Robert LaValle

Editor’s note: This is the second installment of a three-part series based on the author’s experiences on a family-owned property on Mambert Road in New York, east of the Hudson River. Here is the first part, published on Aug. 21.

Needing temporary shelter during the nearly year-long construction, we were able to locate and purchase a previously owned, 24-foot aluminum house trailer for $200, including delivery. Until my older sister was permitted to stay on Long Island with her godmother, all seven of us crammed into our 1957, faux-wood paneled Plymouth Suburban station wagon to be crammed into every square inch of the aluminum covered, miniature house on wheels. Talk about adventure!

Aside from planning, clearing land and digging a foundation, a major priority was to create a friendly little swimming hole close enough to the creek to tap into its cool, refreshing wellspring during the dodgiest days of summer. Our enthusiasm quickly waned when everywhere we stuck our shovel, uncooperative heavy clay made digging nearly impossible.

One morning, after one of Mom’s extra-hearty breakfasts, we all decided to give the task our most valiant attempt. I remember Dad saying, “OK men, let’s give it hell.” And it was hell. All five male family members, including toddler Michael, joined forces to get the job done. Digging frantically, two with pickaxes and three with shovels an actual hole was beginning to take shape. We were proud. 

Mambert Road

Our challenging task caught the attention of the King of the Hill, our new neighbor, Perciful III. He had noticed us while doing some road maintenance work upon his John Deere backhoe. I watched him chug his way down into what would become our driveway in the hot morning air. At this point all the nearly defeated LaValle men were sweaty messes. Everyone stopped, watched and hoped as Perciful’s tractor approached us.

He idled his engine and then lifted the front brim of his tattered straw hat and looked at us. The words he spoke will be forever be seared in my memory. 

“You boys might need a little help with that I reckon. Yeah? It’ll take you ’bout five or six years at the rate yer goin’,” he said.

That was the first time any of us saw or heard Mr. Mambert. Without any thought, “Old Percy” rolled off my tongue like a workingman’s wet, slippery, mucous rich, morning throat clearing loogie. We later learned Old Percy just looked old. In fact, he wasn’t nearly as old as he appeared. Anyway … from then on it was “Old Percy,” but never to his face.

After a brief chat with my dad and before I could get my shovel refilled with more of the dense, defiant gray substance, Old Percy was busy stabilizing his backhoe and soon began shifting the shovel and pickaxe resistant earth left and right as if it were beach sand. Yep, compared to how we were able to move the stuff, it was like beach sand. He and his muscular machine had me under a spell.
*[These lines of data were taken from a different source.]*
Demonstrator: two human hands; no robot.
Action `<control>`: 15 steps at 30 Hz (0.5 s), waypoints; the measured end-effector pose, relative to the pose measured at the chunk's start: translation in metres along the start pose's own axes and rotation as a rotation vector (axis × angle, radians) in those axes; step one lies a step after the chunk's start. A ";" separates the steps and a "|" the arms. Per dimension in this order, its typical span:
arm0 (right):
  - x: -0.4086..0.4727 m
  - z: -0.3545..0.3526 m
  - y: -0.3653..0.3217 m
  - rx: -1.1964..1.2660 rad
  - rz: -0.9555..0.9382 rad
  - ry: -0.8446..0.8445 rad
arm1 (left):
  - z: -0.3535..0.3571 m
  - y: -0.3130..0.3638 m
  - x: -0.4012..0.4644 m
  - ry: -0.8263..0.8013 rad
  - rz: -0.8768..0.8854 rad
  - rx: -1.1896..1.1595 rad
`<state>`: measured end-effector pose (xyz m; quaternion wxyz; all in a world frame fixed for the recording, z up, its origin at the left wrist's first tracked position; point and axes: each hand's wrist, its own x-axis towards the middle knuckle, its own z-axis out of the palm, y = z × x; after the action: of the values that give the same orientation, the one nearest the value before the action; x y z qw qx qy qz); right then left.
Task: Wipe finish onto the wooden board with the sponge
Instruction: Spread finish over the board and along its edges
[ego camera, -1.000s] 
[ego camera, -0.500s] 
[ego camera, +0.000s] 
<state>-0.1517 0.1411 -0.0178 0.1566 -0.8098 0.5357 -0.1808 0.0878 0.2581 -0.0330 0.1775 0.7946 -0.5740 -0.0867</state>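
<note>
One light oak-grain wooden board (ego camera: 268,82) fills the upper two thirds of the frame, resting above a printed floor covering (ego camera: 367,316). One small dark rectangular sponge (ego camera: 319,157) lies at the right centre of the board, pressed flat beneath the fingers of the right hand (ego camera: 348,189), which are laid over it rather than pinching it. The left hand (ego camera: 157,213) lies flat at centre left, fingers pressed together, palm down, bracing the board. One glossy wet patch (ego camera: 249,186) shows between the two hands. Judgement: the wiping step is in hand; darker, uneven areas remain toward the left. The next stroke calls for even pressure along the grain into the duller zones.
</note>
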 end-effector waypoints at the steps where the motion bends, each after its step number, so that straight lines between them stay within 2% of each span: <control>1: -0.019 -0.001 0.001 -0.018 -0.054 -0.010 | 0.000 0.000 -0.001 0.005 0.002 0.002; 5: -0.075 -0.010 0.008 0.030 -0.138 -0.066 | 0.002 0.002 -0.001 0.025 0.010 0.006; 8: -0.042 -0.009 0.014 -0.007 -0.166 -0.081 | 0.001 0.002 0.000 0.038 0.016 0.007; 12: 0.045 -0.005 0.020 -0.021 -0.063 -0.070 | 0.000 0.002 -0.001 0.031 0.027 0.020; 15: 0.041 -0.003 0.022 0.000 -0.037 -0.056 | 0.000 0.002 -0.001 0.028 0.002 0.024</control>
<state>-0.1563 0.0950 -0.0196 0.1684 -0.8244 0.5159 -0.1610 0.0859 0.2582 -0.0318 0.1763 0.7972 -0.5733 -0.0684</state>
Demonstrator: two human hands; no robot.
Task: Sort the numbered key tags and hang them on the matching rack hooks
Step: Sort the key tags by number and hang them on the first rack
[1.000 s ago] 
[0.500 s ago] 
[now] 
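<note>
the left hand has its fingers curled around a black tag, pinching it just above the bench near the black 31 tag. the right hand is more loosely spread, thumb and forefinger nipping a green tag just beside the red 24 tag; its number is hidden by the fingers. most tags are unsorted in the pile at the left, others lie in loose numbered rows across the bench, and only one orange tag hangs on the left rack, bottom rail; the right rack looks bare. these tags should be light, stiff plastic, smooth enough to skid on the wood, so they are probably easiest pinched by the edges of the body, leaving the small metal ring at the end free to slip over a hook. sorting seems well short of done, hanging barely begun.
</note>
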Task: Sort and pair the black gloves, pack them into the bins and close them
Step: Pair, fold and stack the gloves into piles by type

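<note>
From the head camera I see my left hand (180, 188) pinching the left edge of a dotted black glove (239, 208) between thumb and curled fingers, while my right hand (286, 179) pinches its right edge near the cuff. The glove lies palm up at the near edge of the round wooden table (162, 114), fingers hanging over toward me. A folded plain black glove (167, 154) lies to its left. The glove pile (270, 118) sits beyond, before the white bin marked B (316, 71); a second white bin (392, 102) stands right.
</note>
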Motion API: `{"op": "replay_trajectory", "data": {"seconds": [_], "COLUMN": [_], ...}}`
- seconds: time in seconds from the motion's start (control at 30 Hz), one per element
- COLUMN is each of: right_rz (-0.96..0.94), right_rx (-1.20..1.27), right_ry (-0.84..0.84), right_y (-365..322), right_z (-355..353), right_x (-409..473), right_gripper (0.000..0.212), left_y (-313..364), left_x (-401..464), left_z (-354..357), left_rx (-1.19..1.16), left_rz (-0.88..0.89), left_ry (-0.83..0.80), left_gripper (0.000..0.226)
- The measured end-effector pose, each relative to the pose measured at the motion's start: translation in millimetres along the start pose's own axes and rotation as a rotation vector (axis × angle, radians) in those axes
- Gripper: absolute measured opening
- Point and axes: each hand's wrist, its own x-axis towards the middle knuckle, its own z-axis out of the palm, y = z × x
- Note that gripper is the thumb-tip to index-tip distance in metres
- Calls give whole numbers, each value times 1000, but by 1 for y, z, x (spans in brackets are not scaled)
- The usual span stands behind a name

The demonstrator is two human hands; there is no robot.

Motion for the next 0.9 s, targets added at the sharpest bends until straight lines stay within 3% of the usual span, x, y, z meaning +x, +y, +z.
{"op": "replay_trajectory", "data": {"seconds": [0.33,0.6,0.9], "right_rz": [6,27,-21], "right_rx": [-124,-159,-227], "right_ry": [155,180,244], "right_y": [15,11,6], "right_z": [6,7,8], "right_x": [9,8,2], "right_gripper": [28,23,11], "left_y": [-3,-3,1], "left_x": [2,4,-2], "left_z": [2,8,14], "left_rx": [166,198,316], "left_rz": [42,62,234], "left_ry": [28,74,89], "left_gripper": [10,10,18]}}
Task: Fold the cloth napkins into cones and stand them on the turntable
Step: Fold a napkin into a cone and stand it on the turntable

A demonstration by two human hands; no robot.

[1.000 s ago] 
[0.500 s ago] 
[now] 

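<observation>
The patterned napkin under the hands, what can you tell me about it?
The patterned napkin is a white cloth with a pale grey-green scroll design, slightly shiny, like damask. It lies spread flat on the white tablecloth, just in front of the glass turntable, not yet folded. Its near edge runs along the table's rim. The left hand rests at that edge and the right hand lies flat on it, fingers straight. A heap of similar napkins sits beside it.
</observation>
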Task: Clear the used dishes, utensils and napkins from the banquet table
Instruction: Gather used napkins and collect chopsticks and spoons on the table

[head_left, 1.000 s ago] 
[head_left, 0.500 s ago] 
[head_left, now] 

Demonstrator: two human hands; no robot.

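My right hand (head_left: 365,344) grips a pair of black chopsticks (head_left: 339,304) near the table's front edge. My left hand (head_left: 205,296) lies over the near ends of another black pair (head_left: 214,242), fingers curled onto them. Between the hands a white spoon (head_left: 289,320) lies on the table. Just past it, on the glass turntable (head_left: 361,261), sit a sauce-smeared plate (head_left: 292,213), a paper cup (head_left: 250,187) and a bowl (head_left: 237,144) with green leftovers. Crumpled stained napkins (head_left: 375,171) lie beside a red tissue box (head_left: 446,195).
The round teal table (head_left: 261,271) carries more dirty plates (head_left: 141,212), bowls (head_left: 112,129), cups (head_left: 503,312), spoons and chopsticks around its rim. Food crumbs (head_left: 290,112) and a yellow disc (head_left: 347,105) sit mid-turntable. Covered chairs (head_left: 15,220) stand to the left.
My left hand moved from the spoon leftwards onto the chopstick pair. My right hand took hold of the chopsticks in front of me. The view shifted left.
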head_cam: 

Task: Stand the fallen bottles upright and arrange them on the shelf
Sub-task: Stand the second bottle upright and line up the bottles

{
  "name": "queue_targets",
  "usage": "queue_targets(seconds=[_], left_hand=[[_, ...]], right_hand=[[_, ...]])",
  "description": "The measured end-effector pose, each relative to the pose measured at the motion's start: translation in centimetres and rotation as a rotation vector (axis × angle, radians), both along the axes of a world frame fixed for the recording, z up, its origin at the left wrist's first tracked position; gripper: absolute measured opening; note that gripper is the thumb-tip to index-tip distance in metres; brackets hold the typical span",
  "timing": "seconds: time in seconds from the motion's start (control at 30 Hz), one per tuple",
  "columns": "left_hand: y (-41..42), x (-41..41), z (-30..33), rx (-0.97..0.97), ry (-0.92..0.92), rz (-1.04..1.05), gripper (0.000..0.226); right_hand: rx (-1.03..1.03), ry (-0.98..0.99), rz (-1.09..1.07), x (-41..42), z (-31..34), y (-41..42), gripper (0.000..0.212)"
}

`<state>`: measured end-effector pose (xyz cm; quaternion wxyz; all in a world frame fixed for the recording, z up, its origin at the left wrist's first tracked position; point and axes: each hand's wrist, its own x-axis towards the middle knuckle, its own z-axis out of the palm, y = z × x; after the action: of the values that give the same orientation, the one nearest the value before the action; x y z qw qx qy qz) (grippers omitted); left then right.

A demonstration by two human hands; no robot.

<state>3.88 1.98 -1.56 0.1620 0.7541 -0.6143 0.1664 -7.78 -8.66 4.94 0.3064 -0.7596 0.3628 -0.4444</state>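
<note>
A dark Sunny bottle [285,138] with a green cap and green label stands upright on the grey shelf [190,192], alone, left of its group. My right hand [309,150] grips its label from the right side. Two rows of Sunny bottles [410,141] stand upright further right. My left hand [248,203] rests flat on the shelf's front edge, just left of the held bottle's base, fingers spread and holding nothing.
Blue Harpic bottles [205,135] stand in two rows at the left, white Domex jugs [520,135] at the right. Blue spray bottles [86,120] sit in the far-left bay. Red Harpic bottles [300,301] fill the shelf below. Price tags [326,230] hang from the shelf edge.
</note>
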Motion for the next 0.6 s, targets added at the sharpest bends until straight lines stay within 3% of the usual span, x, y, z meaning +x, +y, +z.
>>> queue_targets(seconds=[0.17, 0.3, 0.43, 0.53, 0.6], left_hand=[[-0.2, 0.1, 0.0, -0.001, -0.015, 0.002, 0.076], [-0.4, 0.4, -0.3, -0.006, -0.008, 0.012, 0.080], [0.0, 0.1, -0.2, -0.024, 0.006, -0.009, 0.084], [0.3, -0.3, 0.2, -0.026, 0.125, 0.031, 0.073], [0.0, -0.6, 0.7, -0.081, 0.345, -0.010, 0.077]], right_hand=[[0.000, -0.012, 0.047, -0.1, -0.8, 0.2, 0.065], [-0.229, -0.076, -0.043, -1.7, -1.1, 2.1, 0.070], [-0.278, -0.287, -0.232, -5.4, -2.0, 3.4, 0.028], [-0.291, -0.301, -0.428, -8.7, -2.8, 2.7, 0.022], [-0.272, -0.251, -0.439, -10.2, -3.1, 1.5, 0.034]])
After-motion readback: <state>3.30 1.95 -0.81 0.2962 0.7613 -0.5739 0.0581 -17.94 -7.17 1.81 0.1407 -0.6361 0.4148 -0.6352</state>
Then suddenly, the somehow clairvoyant farmer asked, “How would you like to steer the Deere, boy?” I looked directly at him with raised eyebrows while tapping my chest with my right-hand index finger. Nothing could please me more, but as excited as I was, Old Percy seemed even more so. I looked toward my dad, hoping for his approval and with a nod, I was on my way. Slightly nervous, nothin’ could hold me back.  It was as though I was mounting my very first horse and a thoroughbred at that.

My adolescent head barely met the top of the huge rear tire as Old Percy reached for my hand and pulled me on board his green and yellow machine. After some instruction and a little practice the powerful machine’s levers were in my control. Under his guidance I began whipping the muddy mess around like an old cowhand. I felt as though it was I who really owned the place. Completing a fairly good portion, for the novice, I carefully brought the huge machine back to an idle, turned it off and climbed off. Once on the ground Old Percy reached for my hand and with a big smile, nodded and said, “You’re a real natural boy, ain’t ya?”  I later learned Old Percy never had any boys of his own, just girls, three of them.

Mambert Road

Since our new property had historically been Mambert land, Old Percy knew every square inch of the land. He highly approved the location of the swimming hole and soon after walked the land with us while pointing out the oldest trees. While doing so he led us to his family’s secret burial location for used household bottles and jars. Adventurous searching and finding cool old bottles, jars, and other relics was fun.

Percy and his tractor made several return visits until the hole was complete. It didn’t take long before it filled with spring water and though the bottom remained rather gushy, murky and mysterious, all of us kids, including my dainty older sister, were splashing and swimming within a week.  Of course, Dad, and especially Mom, wouldn’t dare.

What was once a hole became “the pond” and served us well until years later when much too friendly, little slimy black alien creatures began clinging to our lower extremities. Sharing the pond with bullfrogs, perch and minnows was OK, but no one was keen about sharing blood with leeches. Avoiding the bottom then became a challenging game. Floating on inner tubes made it easy until a huge snapping turtle reared its ferocious hissing head and began calling our pond “home”. For several years, Dad managed to capture and relocate the hostile reptile, but it or a relative always found their way back. Swimming days were over.